Task details: Begin at the top of the listing below. Write each line out exactly, ending with the line that holds "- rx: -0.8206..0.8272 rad".

Dataset entries:
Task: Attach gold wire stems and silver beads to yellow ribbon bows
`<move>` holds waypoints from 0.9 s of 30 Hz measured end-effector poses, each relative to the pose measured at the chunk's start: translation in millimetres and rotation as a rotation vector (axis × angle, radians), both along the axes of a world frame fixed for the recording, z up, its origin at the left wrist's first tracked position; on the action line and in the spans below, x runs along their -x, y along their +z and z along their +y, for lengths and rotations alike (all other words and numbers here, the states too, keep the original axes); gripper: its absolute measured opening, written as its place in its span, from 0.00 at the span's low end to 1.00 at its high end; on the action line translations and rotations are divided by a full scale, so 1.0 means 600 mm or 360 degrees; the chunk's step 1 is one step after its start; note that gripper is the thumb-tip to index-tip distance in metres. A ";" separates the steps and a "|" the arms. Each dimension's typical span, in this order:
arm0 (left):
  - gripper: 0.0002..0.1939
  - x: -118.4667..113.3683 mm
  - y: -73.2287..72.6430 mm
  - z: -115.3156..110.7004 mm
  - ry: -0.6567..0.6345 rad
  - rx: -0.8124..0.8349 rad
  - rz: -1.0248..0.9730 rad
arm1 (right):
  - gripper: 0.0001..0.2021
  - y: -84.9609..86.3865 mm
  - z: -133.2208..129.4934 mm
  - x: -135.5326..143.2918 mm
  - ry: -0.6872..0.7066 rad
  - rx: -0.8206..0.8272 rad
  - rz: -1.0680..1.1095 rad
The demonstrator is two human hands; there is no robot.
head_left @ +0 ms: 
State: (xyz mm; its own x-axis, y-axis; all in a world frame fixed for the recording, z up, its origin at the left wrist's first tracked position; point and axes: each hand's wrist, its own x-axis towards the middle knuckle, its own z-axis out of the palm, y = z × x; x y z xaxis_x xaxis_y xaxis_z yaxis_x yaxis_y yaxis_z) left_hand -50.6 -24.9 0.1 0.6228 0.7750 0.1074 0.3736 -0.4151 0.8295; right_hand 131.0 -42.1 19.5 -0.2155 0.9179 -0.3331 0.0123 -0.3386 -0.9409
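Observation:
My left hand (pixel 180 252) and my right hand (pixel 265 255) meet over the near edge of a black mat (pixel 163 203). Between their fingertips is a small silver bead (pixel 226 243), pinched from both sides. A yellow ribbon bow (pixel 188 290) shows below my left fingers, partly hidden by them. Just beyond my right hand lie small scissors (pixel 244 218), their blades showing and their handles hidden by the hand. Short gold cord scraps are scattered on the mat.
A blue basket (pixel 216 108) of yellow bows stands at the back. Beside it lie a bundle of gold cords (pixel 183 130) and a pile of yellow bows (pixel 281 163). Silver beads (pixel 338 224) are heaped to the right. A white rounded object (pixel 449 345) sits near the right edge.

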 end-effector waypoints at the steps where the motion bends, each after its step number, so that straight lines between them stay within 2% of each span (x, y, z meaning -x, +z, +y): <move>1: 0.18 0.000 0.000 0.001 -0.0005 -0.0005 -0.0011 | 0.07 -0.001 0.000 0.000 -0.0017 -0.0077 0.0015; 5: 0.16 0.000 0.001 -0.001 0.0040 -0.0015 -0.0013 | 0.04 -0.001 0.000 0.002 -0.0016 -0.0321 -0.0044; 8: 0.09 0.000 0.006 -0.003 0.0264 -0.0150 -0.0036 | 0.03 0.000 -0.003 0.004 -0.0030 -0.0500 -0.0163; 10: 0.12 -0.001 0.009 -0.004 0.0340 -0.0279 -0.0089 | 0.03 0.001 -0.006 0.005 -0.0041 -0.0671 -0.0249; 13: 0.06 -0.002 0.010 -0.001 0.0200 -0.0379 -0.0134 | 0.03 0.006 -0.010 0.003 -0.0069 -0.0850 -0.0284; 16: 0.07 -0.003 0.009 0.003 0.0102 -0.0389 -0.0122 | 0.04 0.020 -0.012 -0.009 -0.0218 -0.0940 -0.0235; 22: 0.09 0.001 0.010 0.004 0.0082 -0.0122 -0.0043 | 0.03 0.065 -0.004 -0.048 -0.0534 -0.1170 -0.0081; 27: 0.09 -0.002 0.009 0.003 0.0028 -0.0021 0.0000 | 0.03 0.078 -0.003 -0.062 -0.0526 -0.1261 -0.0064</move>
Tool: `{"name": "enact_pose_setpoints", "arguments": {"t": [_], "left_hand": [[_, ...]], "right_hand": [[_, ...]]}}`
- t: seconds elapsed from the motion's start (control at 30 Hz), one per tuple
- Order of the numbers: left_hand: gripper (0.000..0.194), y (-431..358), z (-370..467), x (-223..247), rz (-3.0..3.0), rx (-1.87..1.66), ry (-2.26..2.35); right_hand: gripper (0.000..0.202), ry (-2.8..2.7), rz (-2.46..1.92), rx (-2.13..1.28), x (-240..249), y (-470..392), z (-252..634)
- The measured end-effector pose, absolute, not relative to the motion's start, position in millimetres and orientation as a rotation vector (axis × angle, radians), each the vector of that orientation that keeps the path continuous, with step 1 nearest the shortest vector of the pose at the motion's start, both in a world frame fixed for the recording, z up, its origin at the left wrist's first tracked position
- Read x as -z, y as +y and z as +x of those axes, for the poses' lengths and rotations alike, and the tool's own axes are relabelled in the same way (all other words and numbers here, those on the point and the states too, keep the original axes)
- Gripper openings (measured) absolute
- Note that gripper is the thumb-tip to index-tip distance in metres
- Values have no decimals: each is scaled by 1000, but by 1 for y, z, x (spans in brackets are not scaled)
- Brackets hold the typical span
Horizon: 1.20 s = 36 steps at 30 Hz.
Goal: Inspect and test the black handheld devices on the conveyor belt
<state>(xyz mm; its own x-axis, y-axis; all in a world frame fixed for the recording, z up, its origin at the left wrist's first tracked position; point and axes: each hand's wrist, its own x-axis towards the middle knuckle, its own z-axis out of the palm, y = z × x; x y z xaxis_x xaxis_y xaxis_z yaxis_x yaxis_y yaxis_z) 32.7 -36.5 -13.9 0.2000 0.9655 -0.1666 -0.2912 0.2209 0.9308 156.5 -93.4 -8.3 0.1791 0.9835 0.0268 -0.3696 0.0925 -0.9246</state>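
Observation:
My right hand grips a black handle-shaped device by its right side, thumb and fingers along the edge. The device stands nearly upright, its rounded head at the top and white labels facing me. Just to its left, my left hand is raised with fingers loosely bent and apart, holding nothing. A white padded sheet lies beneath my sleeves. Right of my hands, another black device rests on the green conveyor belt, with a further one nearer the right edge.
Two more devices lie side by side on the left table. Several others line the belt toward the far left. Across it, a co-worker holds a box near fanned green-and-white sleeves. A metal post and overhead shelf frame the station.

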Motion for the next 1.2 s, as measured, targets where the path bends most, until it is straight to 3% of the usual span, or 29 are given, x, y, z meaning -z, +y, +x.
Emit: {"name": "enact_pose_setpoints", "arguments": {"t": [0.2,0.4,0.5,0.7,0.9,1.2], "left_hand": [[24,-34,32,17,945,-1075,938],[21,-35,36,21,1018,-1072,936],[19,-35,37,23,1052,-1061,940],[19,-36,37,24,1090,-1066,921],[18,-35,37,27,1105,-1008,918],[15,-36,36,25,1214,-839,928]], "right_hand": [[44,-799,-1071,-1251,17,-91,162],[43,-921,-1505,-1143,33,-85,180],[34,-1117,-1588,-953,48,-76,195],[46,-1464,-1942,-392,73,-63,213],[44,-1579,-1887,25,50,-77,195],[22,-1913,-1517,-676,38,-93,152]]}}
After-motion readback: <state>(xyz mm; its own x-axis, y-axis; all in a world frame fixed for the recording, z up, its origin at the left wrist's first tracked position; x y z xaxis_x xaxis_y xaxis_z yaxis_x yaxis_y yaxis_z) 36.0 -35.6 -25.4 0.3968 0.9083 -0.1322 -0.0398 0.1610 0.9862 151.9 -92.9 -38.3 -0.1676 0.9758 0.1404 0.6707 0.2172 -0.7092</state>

Final answer:
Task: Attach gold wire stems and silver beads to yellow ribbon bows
`<move>` holds waypoints from 0.9 s of 30 Hz measured end-effector poses, each relative to the pose measured at the chunk's start: translation in millimetres and rotation as a rotation vector (axis × angle, radians), both along the axes of a world frame fixed for the recording, z up, its origin at the left wrist's first tracked position; on the action line and in the spans below, x runs along their -x, y along their +z and z along their +y, for lengths and rotations alike (all other words and numbers here, the states too, keep the original axes); gripper: its absolute measured opening, written as its place in its span, from 0.00 at the span's low end to 1.00 at its high end; on the action line translations and rotations are divided by a full scale, so 1.0 means 600 mm or 360 degrees; the chunk's step 1 is one step after its start; note that gripper is the thumb-tip to index-tip distance in metres. A ";" separates the steps and a "|" the arms. Each dimension's typical span, in this order:
arm0 (left):
  - gripper: 0.0002..0.1939
  - x: -118.4667..113.3683 mm
  - y: -73.2287..72.6430 mm
  - z: -115.3156..110.7004 mm
  - ry: -0.6567..0.6345 rad
  - rx: -0.8124..0.8349 rad
  - rz: -1.0248..0.9730 rad
arm1 (right):
  - gripper: 0.0001..0.2021
  - y: -84.9609..86.3865 mm
  - z: -133.2208..129.4934 mm
  - x: -135.5326..143.2918 mm
  - ry: -0.6872..0.7066 rad
  - rx: -0.8206..0.8272 rad

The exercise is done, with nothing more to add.